* [What you have to do]: From the listing below, reproduce word for word the part that opens with the line containing "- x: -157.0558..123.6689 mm" and closes with the line containing "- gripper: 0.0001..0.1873"; reproduce nothing else.
== Given material ==
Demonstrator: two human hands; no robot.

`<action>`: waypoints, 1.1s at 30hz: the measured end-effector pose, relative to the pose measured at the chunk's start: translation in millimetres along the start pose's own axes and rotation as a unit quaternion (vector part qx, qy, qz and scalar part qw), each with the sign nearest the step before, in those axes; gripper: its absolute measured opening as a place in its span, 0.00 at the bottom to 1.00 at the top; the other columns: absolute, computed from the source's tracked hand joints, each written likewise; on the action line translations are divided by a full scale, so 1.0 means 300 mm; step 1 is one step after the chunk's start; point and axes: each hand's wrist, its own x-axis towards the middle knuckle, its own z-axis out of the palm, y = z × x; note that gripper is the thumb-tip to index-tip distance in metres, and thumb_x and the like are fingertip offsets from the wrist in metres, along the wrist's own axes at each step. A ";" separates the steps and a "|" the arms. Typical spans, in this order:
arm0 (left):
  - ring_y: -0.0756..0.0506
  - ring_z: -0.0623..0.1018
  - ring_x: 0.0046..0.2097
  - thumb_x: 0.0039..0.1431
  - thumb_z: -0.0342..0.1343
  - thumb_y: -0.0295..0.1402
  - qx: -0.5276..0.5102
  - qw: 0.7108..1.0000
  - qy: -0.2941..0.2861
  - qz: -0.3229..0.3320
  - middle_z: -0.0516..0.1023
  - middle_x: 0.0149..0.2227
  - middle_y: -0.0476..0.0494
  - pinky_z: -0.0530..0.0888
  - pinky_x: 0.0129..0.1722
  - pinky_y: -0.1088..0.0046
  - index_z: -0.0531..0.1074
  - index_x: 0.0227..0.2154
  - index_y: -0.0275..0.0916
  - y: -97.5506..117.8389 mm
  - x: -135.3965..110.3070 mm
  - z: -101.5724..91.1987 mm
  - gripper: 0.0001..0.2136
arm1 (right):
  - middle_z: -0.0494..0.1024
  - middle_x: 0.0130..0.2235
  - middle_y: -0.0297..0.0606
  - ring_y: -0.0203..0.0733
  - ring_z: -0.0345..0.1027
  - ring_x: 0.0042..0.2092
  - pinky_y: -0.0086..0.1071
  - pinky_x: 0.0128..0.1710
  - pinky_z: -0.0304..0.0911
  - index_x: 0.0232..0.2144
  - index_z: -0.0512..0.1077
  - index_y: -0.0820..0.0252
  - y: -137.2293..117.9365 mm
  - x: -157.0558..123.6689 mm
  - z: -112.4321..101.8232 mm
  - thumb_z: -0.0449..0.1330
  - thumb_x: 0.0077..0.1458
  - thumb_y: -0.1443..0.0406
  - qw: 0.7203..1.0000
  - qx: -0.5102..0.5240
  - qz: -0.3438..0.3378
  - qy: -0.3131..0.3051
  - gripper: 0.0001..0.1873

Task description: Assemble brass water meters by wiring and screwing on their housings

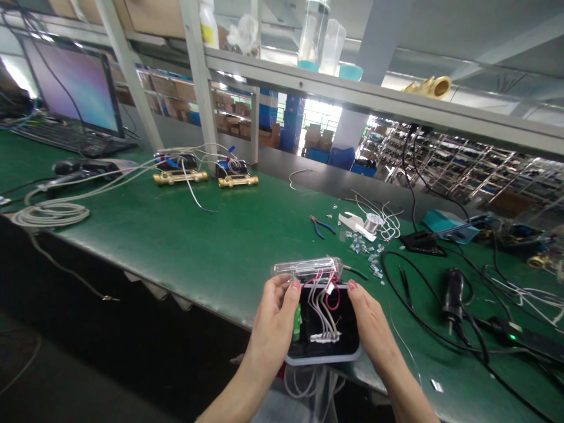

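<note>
Between my two hands, at the bench's front edge, is an open black electronics housing [315, 348] with a pale rim. Grey wires [324, 314] run inside it to a white blob near its bottom, and thin red wires loop at its top. A green part [296, 323], perhaps a battery, shows along its left side. My left hand [278, 311] grips the left edge, thumb on top. The right edge is gripped by my right hand [370, 317]. Just beyond the housing lies a clear plastic cover [306, 268], close to my left fingertips. The housing's underside is hidden.
Blue-handled cutters [321, 226], a solder spool [373, 222] and small scattered clips [363, 245] lie beyond. A black electric screwdriver [453, 296] and cables occupy the right. Two brass meter bodies [180, 177] with coiled grey cable [50, 214] sit left, near a monitor [73, 82].
</note>
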 end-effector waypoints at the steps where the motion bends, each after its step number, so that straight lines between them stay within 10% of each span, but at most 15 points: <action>1: 0.44 0.75 0.49 0.56 0.52 0.46 -0.005 1.000 0.005 0.006 0.76 0.46 0.40 0.69 0.47 0.68 0.62 0.48 0.38 -0.008 -0.003 0.004 0.21 | 0.73 0.30 0.35 0.43 0.65 0.39 0.31 0.40 0.59 0.35 0.72 0.61 -0.001 0.001 0.003 0.46 0.58 0.47 1.000 -0.001 -0.002 0.007 0.26; 8: 0.45 0.75 0.47 0.58 0.51 0.46 -0.011 0.999 0.031 0.036 0.75 0.46 0.42 0.67 0.50 0.66 0.60 0.51 0.41 -0.025 0.004 0.005 0.22 | 0.71 0.28 0.34 0.40 0.63 0.34 0.31 0.39 0.60 0.27 0.68 0.60 -0.006 0.032 0.034 0.45 0.58 0.47 0.998 -0.004 -0.049 0.032 0.25; 14: 0.44 0.74 0.49 0.60 0.50 0.45 -0.011 0.998 0.022 0.065 0.73 0.46 0.40 0.66 0.52 0.62 0.57 0.52 0.39 -0.021 0.035 0.002 0.22 | 0.74 0.40 0.42 0.43 0.67 0.41 0.35 0.41 0.62 0.42 0.68 0.61 -0.058 0.094 -0.010 0.47 0.59 0.49 0.986 -0.126 -0.104 0.022 0.24; 20: 0.44 0.72 0.53 0.61 0.48 0.46 -0.011 0.998 0.005 0.064 0.70 0.51 0.39 0.65 0.54 0.62 0.56 0.52 0.40 -0.033 0.029 -0.005 0.21 | 0.72 0.48 0.45 0.46 0.65 0.51 0.42 0.50 0.61 0.49 0.67 0.60 -0.266 0.155 -0.008 0.57 0.56 0.55 0.879 -0.351 -0.310 -0.090 0.21; 27: 0.45 0.69 0.56 0.62 0.47 0.45 -0.006 0.997 -0.020 0.076 0.69 0.54 0.40 0.62 0.57 0.63 0.56 0.51 0.41 -0.035 0.026 -0.022 0.19 | 0.78 0.31 0.43 0.46 0.74 0.34 0.32 0.30 0.60 0.34 0.74 0.61 -0.449 0.192 0.103 0.54 0.59 0.60 0.763 -0.543 -0.245 -0.249 0.11; 33: 0.44 0.71 0.54 0.63 0.45 0.45 -0.001 0.997 -0.024 0.069 0.70 0.53 0.39 0.64 0.55 0.62 0.55 0.51 0.42 -0.038 0.007 -0.026 0.18 | 0.78 0.37 0.44 0.46 0.73 0.37 0.35 0.33 0.63 0.39 0.71 0.61 -0.377 0.153 0.053 0.50 0.61 0.63 0.797 -0.512 -0.298 -0.119 0.11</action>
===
* [Exercise solution]:
  - x: -157.0558..123.6689 mm
  - z: -112.4321..101.8232 mm
  - thumb_z: -0.0449..0.1330
  - thumb_x: 0.0077..0.1458
  - thumb_y: -0.1443..0.0406
  - qw: 0.7203..1.0000
  - qx: -0.5102..0.5240
  - qz: -0.3438..0.3378
  - qy: -0.3131..0.3051
  - gripper: 0.0001..0.1873

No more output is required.